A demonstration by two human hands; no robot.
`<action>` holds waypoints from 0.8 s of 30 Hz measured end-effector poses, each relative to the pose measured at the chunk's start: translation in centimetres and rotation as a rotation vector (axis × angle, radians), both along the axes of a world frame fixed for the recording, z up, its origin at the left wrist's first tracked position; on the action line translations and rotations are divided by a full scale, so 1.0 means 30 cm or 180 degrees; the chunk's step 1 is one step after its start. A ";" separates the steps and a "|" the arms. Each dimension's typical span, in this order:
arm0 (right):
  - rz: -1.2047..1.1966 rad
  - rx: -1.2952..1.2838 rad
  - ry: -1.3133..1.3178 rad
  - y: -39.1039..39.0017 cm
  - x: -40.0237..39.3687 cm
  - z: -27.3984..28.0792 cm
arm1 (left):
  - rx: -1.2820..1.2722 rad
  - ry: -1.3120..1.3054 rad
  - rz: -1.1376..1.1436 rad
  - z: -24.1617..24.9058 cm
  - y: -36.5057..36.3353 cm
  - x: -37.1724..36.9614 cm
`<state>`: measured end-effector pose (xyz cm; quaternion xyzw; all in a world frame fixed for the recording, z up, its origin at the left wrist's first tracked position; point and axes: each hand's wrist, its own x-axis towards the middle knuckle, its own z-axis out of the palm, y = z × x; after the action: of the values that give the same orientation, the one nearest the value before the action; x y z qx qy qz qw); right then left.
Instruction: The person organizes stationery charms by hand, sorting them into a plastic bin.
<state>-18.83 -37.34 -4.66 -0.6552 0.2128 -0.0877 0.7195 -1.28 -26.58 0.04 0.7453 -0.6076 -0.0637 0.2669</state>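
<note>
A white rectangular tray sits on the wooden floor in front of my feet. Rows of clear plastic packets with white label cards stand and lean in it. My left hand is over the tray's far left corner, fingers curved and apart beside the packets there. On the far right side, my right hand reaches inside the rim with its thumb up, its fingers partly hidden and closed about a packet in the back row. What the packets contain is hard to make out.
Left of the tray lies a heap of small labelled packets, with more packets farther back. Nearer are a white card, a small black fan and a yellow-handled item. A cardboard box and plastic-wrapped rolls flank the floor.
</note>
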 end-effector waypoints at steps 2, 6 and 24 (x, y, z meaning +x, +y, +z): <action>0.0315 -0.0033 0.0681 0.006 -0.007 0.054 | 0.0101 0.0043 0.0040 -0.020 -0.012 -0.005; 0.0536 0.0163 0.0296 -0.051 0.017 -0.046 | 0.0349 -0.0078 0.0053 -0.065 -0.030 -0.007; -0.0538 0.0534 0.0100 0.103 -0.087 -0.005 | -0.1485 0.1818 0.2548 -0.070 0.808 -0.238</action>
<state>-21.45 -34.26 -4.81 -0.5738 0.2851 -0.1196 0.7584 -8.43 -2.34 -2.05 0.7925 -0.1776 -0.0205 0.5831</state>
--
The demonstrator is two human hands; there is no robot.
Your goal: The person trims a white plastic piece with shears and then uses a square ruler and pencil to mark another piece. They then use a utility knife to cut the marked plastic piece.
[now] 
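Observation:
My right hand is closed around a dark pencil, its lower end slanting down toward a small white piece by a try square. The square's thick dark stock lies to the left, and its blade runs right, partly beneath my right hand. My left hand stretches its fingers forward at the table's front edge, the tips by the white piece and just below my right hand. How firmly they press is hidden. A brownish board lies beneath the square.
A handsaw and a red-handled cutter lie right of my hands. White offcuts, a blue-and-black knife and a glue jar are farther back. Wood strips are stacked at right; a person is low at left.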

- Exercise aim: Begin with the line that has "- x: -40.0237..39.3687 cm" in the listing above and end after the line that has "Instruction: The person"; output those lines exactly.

- Solution to this problem:
  - x: -40.0237..39.3687 cm
  - z: -27.3984..28.0792 cm
arm1 (left):
  - rx: -1.2820..1.2722 rad
  - ry: -1.3120..1.3054 rad
  - rz: -1.1376..1.1436 rad
  - z: -24.1617..24.9058 cm
  - y: -36.5057..36.3353 cm
  - x: -37.1724..36.9614 cm
`<state>`: measured end-effector pose (xyz cm; quaternion xyzw; all in a world frame fixed for the recording, z up, its origin at the left wrist's first tracked position; point and axes: each hand's wrist, its own x-axis towards the middle knuckle, its own z-axis out of the palm, y = z × x; after the action: of the values that give the same orientation, the one nearest the value before the action; x y z qx qy qz qw); right then left.
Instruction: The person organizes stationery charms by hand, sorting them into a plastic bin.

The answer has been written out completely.